Work item: Set down, word for word, every line of the material below from the one containing "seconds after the" through the one containing "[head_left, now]", but none of its pictures.

Exercise data:
========================

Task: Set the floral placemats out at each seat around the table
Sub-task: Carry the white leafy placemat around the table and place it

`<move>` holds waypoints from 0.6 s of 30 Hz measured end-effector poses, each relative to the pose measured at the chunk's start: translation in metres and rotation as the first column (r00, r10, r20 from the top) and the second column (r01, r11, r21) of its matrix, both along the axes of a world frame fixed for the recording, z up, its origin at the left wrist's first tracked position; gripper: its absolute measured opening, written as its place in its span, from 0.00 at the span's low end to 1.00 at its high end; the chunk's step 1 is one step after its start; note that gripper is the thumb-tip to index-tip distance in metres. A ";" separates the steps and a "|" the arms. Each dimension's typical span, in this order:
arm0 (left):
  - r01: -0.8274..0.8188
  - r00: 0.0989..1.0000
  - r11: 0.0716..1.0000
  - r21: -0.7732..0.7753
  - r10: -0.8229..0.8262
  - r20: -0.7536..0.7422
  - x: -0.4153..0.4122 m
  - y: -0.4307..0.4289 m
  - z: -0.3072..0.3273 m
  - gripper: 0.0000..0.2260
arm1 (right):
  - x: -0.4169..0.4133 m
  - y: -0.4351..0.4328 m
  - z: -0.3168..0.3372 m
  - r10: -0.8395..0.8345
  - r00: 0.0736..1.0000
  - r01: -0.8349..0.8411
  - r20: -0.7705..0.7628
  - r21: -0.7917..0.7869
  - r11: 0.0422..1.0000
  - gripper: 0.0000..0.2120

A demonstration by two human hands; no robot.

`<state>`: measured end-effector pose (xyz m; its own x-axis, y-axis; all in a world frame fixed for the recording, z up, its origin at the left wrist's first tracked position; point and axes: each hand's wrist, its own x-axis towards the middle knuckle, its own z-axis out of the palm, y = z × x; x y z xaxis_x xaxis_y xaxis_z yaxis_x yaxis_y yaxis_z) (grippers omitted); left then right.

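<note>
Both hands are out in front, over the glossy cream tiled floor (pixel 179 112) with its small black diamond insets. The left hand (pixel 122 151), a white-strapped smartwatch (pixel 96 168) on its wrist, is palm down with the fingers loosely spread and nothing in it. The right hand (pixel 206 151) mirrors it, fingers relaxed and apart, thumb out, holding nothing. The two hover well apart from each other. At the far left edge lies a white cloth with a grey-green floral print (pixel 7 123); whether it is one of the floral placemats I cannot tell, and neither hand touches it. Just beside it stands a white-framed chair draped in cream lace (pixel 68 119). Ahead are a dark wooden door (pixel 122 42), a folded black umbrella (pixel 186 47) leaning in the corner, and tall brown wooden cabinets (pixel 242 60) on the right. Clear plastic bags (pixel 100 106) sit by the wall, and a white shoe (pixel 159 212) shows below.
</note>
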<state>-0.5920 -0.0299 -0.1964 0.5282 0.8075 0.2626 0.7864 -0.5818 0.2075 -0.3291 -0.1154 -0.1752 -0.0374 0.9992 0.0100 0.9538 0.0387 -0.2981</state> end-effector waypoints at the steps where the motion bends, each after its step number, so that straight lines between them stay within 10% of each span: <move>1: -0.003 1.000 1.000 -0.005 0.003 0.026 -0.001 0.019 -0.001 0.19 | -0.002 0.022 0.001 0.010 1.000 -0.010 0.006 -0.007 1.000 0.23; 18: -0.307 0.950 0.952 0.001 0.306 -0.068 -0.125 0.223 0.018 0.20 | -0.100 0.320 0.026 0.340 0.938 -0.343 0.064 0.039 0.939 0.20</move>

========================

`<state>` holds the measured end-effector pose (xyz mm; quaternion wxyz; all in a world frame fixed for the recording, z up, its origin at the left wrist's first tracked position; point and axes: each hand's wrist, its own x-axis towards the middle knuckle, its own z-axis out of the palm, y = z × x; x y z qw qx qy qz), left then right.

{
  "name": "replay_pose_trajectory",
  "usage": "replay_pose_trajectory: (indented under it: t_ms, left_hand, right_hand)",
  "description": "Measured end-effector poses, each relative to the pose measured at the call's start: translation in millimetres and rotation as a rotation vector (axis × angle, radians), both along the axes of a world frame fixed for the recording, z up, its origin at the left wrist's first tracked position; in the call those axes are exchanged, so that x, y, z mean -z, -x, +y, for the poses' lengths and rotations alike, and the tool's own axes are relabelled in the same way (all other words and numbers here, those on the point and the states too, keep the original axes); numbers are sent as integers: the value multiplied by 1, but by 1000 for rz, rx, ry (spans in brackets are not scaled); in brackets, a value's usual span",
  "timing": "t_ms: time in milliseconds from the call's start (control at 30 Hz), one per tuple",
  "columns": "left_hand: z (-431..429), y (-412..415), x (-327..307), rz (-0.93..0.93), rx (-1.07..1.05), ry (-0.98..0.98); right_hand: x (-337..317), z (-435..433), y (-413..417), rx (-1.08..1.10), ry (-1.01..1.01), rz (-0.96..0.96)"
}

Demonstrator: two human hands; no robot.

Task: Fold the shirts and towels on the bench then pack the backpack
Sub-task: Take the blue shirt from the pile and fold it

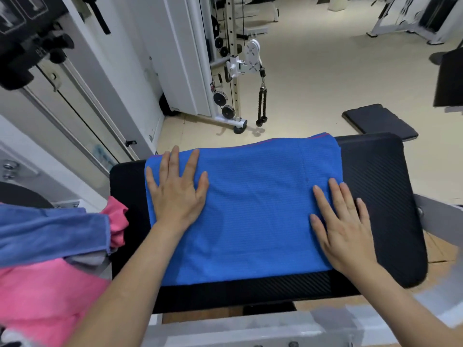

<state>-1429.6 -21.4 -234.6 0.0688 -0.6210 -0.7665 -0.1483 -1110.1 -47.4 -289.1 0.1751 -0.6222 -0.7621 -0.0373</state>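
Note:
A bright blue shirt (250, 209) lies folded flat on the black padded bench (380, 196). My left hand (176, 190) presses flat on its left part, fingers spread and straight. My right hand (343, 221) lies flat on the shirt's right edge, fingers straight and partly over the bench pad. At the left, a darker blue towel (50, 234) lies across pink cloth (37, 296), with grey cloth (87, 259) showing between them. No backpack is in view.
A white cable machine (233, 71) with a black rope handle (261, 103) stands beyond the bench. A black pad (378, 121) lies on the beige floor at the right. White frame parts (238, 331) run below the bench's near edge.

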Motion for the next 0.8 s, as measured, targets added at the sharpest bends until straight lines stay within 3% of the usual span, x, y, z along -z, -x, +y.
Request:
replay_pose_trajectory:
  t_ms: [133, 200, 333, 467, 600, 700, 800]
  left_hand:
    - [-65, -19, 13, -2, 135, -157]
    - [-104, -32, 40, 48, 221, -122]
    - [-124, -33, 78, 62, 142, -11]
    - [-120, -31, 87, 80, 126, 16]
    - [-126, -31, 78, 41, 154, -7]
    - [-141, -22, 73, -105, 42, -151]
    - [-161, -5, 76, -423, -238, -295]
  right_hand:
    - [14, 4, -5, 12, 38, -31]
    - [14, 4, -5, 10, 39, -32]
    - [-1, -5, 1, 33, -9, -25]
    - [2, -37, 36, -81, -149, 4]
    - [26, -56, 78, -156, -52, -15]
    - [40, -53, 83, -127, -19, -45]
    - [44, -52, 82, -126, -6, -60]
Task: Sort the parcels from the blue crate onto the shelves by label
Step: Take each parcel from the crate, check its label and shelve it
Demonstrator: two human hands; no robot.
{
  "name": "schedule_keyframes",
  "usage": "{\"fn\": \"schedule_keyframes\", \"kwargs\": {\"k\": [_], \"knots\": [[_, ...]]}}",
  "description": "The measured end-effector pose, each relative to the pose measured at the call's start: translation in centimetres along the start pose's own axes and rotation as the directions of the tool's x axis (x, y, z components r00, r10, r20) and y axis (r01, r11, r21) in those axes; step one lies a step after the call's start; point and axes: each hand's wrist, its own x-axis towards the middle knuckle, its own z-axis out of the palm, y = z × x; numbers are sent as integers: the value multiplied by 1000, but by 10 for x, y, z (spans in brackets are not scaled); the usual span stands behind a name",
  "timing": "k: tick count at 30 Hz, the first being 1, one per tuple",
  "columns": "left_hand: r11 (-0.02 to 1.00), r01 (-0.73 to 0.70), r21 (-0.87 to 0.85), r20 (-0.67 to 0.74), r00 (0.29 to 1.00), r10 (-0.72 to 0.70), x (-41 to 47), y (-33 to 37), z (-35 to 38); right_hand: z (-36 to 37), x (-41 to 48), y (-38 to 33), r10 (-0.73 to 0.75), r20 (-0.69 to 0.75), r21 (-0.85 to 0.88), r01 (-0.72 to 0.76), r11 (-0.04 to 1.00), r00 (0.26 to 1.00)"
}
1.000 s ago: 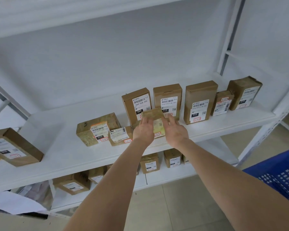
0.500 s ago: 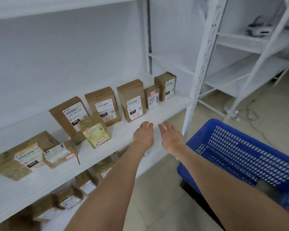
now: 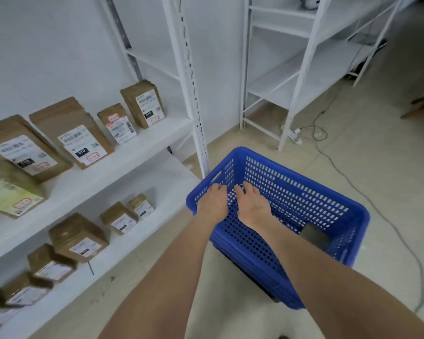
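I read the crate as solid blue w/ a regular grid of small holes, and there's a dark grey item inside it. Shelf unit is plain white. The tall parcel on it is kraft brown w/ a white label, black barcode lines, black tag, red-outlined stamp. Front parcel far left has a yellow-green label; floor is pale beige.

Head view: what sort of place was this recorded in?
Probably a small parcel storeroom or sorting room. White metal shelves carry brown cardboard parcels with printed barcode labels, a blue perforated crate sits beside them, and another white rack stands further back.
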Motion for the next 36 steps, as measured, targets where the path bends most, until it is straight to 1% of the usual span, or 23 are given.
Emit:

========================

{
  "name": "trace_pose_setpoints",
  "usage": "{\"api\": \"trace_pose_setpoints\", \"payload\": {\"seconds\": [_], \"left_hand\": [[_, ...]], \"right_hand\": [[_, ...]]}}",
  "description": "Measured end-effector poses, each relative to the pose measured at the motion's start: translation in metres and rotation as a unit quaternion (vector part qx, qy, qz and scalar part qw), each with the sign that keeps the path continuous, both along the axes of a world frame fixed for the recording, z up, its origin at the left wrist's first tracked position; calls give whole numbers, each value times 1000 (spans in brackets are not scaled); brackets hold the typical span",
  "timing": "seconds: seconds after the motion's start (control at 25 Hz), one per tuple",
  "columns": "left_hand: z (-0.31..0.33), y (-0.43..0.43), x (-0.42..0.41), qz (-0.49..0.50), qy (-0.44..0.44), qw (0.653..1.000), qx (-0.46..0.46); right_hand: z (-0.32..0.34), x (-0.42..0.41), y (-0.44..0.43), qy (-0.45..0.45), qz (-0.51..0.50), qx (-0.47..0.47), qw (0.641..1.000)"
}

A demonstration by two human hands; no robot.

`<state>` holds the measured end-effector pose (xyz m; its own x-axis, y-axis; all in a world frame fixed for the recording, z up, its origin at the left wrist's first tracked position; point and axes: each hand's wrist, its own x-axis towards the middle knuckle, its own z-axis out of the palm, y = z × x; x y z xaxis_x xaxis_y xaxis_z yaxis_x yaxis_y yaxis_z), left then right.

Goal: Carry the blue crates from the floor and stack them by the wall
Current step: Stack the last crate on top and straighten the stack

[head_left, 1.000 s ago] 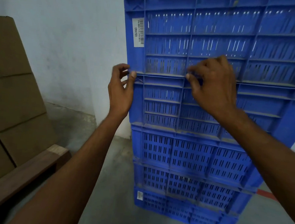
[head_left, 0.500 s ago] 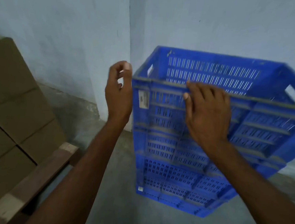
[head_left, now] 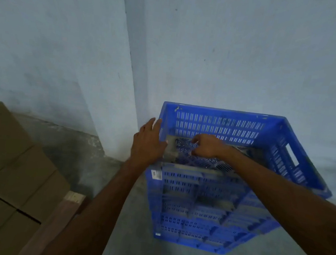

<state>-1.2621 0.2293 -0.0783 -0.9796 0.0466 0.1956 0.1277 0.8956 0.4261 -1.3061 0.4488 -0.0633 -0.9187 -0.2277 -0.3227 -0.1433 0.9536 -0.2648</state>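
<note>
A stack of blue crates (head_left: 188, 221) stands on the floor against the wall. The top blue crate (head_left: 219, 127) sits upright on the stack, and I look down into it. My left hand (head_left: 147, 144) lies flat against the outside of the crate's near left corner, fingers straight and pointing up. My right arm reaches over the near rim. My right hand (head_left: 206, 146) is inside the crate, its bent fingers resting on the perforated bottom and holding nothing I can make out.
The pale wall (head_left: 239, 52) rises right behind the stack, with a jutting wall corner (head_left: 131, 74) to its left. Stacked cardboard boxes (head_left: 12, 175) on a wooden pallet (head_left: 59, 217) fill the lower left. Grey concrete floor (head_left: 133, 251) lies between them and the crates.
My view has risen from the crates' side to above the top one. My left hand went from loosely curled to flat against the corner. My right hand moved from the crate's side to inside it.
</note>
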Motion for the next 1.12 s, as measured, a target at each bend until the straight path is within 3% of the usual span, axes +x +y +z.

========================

Your response:
  "timing": "seconds: seconds after the motion's start (control at 25 Hz), one per tuple",
  "columns": "left_hand: z (-0.31..0.33), y (-0.43..0.43), x (-0.42..0.41), qz (-0.49..0.50), qy (-0.44..0.44), qw (0.653..1.000), qx (-0.46..0.46); right_hand: z (-0.32..0.34), x (-0.42..0.41), y (-0.44..0.43), qy (-0.45..0.45), qz (-0.51..0.50), qx (-0.47..0.47), qw (0.641..1.000)"
}

A demonstration by two human hands; no robot.

`<state>` holds the measured end-effector pose (xyz m; its own x-axis, y-axis; all in a world frame fixed for the recording, z up, its origin at the left wrist's first tracked position; point and axes: each hand's wrist, its own x-axis towards the middle knuckle, its own z-axis out of the palm, y = z × x; x y z xaxis_x xaxis_y xaxis_z yaxis_x yaxis_y yaxis_z), left then right.

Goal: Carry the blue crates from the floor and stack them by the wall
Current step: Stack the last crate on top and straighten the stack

[head_left, 1.000 s ago] 
[head_left, 0.500 s ago] 
[head_left, now] 

The output returned above is complete.